Ingredients of a Chat Bot

We started with grunts while hunting, perfecting it into speech and carvings on rocks; then we invented paper and pen, allowing us to depict with ever-increasing precision and potential publication, then came the typewriters, computers and finally the internet — websites, conveying human intention with a precision hitherto unheard of, spreading information as far as cables could be laid. Now, enter the chat-bot, the latest trend in the pursuit of form following function, that no one has really figured out how to use effectively (well, being honest here).

You’ve definitely seen the primordial kind of chat-bots and tried to break them. Oh those joyous moments when you enter a cheeky statement to find that you could break something, asserting your superiority as a human intelligence to be reckoned with. Well, those days are over. It’s the revenge of the machines. Artificial intelligences are quickly taking over industries, adequate computing capabilities have reached the everyday man such that real-time is a norm, and graphic displays have been perfected to the point it can display pixels and colours you can’t see. Take a tiny pinch of each field’s advancements, and be welcomed to the start of the age of chat-bots.

So what goes into a chat-bot that you can’t easily assert your superiority over? That’s what I’ll attempt to provide an overview of in this article after plunging myself into creating one for a recent hackathon. I will cover what makes a chat-bot from the outside, move on to the ontology of chat-bots, introduce tools to help you create one yourself, and finally some thoughts on how chat-bots can break through our deeply entrenched habits of scrolling and clicking.

User Interface and Experience

Behind-the-Scenes

Utterances, Intents, Entities, Flow, Dialogs, Actions and Domains

Designing for Human Interaction

AI-as-a-Service (AIaaS)

Chat-Bot Platforms & Hosts

Potential Uses in Business

User Interface and Experience

A Chat UX is exactly what you’d expect. An agency represented as a chat between you and a bot that delivers what you want by transforming your expected clicks and scrolls into a personalised chat.

UX Bear

You’ve definitely seen a few websites and apps implementing this, but in case you haven’t, here’s the link to UX Bear shown above. Apps-wise, a local (Singapore) ride-sharing company, SWAT, which is still in beta testing has implemented it, as well as the now famous BusUncle bot on Facebook. Globally, there’s also the Quartz news app.

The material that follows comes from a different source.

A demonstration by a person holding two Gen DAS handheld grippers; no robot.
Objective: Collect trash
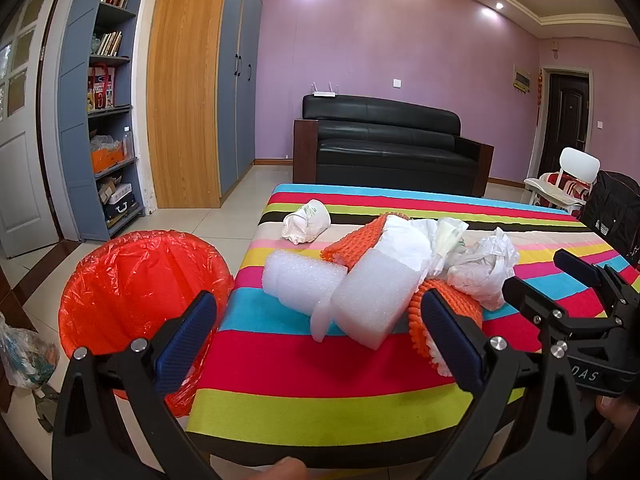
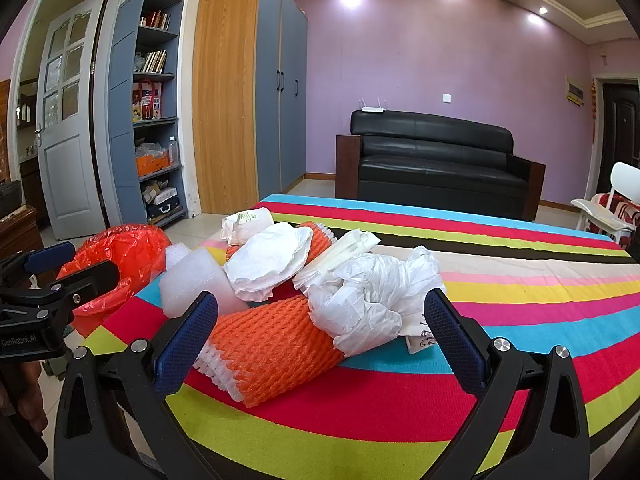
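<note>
L gripper (image 1: 320, 332): jaws spread wide, nothing between the pads, holding nothing. Hovers over the near-left corner of the striped table (image 1: 304, 372). L pad sits in front of the bin, R pad in front of an orange foam net sleeve (image 1: 444, 312).

R gripper (image 2: 320, 332): also wide open, empty. Jaws bracket the near end of the trash pile w/o touching; same orange net sleeve (image 2: 264, 344) lies just ahead of the L pad, crumpled white plastic (image 2: 372, 300) just ahead toward the R pad. Each gripper shows in the other's view, both open, side by side at the table's near edge.

Trash: all heaped tog. on the table, near-left part. White foam sheets (image 1: 340, 292) at the front of the pile, touching the net sleeve. A second orange net sleeve (image 1: 352, 236) behind them, w/ a white wrapper (image 2: 272, 260) lying on top. Crumpled paper cup (image 1: 308, 222) lies on its side, a bit apart, toward the far-left edge.

Bin w/ red liner (image 1: 140, 288): on the floor, just beside the table's left edge. Contents can't tell.

Bkgd: black sofa (image 1: 384, 144) at the purple wall, blue shelf unit (image 1: 100, 100) left, white chair (image 1: 568, 180) right.
</note>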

SWAT — designed and made in Singapore, now aren’t you proud?
The Quartz News App
BusUncle

As you might have noticed, it’s not exactly like chats where you have to type everything — that would waste too much time. By integrating elements of more traditional internet media such as pre-defined text, buttons and input support elements (see SWAT’s location retrieval input component above), the chat becomes much friendlier to humans. Compared to a website where one scrolls and clicks, it’s a brand new experience in information presentation and the first where technology actually feels integrated with human experience.

Behind-The-Scenes

Get ready to be surprised. UX Bear (shown above) is based off a WordPress site. Don’t believe me? Append a /wp-adminto the URL and see where that lands up. The inner-workings of a chat UI can be any kind of data store, and much of the eventual experience lies in how the data is presented. Instead of having one wall of text appear in front of you, the chat UI throws information at you in bite-sized chunks. Information retrieval as far as I can observe with Chrome’s Network Tab Inspector remains the same, drawing a huge chunk from a database. The only difference lies in the logic required to display the retrieved data. In the case of UX Bear, the data is presented slowly at line breaks, creating an impression of someone talking to you.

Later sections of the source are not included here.